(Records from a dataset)
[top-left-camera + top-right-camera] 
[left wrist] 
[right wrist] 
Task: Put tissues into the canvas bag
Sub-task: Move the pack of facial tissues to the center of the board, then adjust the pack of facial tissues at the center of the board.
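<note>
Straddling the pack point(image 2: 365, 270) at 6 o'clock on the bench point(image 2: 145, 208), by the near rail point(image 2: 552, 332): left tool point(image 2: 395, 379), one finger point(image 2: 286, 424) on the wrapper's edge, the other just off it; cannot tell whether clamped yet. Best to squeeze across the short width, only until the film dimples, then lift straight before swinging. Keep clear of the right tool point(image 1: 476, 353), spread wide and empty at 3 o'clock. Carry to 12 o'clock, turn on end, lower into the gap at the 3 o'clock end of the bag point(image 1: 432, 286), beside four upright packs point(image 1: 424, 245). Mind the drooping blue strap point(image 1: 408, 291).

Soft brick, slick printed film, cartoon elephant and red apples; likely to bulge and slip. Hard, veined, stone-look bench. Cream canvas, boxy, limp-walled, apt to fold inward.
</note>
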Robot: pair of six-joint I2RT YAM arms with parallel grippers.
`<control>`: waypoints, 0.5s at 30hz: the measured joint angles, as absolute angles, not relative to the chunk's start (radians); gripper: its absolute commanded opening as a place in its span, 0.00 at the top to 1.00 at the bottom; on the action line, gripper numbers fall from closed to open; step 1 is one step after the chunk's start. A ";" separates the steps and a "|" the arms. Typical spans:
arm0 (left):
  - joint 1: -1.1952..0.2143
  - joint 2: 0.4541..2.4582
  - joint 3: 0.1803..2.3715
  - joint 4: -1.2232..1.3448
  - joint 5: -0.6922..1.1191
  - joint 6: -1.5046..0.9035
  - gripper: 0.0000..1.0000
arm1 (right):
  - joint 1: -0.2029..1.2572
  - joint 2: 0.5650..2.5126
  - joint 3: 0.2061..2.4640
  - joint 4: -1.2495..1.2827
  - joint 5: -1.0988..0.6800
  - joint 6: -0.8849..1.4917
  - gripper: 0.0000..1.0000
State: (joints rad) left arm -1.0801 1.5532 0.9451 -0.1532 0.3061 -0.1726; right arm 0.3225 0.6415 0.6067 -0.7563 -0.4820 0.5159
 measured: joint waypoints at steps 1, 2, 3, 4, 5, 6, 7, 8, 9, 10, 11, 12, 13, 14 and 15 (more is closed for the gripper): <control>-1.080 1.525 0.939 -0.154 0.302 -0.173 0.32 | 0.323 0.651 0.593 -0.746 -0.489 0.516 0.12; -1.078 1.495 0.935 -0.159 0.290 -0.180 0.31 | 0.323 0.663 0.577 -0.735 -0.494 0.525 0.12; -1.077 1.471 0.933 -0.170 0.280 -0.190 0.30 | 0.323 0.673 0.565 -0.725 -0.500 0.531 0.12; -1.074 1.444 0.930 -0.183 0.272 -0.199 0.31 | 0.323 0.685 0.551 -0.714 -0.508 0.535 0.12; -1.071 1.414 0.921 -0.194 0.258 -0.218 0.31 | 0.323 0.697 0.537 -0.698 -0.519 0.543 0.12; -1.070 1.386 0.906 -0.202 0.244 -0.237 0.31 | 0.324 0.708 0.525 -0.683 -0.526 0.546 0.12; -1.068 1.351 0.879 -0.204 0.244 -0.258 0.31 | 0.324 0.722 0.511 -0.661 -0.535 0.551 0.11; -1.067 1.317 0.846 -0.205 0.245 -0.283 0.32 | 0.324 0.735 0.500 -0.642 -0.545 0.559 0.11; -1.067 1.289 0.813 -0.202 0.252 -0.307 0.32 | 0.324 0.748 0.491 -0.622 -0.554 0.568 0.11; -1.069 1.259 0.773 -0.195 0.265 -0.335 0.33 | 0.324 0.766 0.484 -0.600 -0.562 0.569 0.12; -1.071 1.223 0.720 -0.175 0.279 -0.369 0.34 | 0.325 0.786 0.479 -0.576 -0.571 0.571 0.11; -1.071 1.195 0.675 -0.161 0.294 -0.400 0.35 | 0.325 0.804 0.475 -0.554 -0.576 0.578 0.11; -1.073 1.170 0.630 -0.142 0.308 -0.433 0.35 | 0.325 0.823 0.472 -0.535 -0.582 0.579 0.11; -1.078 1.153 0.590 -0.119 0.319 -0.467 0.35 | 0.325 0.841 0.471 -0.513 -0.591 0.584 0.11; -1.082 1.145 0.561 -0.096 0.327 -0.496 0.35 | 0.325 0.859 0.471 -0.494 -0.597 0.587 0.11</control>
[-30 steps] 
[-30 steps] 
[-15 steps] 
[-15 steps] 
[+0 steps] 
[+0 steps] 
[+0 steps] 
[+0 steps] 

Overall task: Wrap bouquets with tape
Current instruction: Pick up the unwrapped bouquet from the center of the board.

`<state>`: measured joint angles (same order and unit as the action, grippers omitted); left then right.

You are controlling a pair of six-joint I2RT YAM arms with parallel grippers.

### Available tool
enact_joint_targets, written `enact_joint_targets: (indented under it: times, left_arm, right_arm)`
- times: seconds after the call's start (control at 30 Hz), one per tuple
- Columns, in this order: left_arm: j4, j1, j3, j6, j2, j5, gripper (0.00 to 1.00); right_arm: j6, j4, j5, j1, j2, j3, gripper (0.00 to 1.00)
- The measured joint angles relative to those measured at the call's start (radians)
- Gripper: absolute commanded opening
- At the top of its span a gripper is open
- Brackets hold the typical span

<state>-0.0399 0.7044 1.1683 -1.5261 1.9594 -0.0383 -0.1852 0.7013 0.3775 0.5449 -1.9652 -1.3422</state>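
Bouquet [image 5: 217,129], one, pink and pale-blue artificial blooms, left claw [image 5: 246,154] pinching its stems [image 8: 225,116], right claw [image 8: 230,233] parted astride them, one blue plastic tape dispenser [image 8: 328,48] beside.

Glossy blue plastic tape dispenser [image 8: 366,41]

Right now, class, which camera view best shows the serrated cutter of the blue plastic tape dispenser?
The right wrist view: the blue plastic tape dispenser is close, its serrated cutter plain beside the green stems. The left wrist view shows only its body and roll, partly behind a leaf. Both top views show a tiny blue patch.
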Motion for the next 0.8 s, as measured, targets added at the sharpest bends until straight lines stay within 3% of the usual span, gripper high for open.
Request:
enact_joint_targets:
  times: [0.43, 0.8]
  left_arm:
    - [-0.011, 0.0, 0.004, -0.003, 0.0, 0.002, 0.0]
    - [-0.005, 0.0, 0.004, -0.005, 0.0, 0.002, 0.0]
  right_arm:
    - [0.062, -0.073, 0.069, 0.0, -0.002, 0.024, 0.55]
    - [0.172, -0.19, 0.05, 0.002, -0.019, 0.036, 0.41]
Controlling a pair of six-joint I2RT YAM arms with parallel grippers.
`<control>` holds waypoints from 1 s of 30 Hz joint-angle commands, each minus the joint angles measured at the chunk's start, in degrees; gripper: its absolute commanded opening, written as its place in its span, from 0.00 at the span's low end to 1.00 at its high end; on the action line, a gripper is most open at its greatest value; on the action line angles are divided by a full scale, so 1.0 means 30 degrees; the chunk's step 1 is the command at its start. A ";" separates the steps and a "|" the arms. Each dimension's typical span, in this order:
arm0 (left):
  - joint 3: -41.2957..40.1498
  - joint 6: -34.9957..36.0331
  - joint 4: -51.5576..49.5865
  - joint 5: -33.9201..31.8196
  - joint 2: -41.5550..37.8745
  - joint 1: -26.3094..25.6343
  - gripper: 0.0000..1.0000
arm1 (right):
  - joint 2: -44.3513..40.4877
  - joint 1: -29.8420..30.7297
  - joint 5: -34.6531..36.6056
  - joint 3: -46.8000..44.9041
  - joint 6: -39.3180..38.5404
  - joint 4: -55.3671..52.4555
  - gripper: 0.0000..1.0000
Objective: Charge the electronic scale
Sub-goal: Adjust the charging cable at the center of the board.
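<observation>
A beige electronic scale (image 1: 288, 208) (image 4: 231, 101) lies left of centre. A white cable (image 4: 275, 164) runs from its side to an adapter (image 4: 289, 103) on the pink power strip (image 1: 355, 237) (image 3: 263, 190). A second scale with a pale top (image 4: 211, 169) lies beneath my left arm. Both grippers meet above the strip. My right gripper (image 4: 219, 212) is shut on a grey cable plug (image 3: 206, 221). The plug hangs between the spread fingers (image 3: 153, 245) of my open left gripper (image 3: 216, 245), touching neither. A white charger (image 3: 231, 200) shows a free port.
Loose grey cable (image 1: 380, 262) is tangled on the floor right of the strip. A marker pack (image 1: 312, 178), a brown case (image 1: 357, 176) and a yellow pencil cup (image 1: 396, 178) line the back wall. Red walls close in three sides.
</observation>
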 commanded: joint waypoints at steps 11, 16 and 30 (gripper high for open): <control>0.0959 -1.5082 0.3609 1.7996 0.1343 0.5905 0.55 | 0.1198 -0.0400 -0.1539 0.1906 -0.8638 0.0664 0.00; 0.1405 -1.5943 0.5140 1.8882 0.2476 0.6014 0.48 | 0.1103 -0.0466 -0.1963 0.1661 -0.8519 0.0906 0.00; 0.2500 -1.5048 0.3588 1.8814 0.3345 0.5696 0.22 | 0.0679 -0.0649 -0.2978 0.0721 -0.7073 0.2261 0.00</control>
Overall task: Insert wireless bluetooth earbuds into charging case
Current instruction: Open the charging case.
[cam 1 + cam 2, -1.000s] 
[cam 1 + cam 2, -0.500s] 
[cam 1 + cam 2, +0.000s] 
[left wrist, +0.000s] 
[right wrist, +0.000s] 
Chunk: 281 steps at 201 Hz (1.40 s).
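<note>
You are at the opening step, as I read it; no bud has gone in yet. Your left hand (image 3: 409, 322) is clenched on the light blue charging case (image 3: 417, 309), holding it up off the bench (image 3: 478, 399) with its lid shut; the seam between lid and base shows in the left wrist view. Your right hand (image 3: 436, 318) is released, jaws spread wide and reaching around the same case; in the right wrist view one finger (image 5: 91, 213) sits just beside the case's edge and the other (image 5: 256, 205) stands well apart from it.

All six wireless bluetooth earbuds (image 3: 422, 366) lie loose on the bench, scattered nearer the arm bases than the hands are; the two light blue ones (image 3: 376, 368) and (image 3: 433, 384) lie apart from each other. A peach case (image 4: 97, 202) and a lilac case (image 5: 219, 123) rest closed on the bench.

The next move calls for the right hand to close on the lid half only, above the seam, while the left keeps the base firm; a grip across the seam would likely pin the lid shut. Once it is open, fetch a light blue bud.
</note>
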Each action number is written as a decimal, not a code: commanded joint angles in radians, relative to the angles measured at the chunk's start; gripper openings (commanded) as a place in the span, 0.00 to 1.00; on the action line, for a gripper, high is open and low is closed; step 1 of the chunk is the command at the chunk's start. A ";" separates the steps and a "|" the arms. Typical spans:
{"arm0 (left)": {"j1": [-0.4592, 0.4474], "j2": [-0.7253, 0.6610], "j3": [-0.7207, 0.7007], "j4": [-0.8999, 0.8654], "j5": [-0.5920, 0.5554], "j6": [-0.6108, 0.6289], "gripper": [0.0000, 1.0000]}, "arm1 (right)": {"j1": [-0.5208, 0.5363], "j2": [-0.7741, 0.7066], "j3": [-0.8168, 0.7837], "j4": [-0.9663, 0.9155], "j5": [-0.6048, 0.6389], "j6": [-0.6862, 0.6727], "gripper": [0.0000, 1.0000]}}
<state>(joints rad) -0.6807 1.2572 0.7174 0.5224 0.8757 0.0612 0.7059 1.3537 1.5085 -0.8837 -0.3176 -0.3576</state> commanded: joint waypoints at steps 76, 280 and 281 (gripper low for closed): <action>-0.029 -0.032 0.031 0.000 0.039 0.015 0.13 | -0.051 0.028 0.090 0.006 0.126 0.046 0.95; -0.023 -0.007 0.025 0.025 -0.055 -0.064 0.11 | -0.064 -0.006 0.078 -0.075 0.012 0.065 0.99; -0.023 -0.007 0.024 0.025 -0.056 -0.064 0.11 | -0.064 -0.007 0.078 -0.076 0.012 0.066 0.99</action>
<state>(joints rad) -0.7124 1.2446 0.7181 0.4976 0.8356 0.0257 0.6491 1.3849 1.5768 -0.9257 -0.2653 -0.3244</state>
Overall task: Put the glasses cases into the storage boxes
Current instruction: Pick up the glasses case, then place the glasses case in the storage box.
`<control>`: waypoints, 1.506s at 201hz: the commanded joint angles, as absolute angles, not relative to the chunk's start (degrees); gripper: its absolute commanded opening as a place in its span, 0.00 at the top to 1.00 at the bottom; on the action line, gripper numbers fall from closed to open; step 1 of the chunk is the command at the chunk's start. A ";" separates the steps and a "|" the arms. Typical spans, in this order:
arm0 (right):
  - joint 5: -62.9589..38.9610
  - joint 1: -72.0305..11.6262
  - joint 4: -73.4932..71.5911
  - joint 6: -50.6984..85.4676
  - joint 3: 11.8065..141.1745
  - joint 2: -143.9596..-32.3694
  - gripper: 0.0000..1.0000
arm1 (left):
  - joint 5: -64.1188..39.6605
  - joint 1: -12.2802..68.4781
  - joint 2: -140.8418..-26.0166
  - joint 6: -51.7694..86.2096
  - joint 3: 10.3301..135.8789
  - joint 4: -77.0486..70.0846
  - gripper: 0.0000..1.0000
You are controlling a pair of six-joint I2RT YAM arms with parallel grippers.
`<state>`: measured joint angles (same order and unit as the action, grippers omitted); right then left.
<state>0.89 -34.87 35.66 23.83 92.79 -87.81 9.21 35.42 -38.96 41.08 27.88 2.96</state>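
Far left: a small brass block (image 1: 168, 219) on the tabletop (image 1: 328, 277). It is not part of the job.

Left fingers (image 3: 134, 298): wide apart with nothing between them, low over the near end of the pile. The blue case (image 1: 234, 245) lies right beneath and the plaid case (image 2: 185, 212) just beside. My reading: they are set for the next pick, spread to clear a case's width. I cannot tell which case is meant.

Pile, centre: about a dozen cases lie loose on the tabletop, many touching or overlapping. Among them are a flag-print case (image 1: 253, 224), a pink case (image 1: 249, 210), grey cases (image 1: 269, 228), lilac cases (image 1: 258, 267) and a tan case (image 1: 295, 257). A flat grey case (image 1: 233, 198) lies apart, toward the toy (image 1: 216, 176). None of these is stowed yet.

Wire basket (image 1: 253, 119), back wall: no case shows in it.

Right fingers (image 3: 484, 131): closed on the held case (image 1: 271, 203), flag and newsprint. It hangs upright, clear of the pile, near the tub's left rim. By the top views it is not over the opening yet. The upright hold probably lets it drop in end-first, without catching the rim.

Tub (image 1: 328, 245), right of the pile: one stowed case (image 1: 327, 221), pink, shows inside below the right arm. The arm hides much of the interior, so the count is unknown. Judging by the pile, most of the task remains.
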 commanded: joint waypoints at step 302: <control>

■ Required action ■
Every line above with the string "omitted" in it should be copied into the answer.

■ Result for this task ■
`<state>`: measured joint angles (same order and unit as the action, grippers omitted); left then right.
`<state>`: measured joint angles (same order and unit as the action, grippers omitted); right then left.

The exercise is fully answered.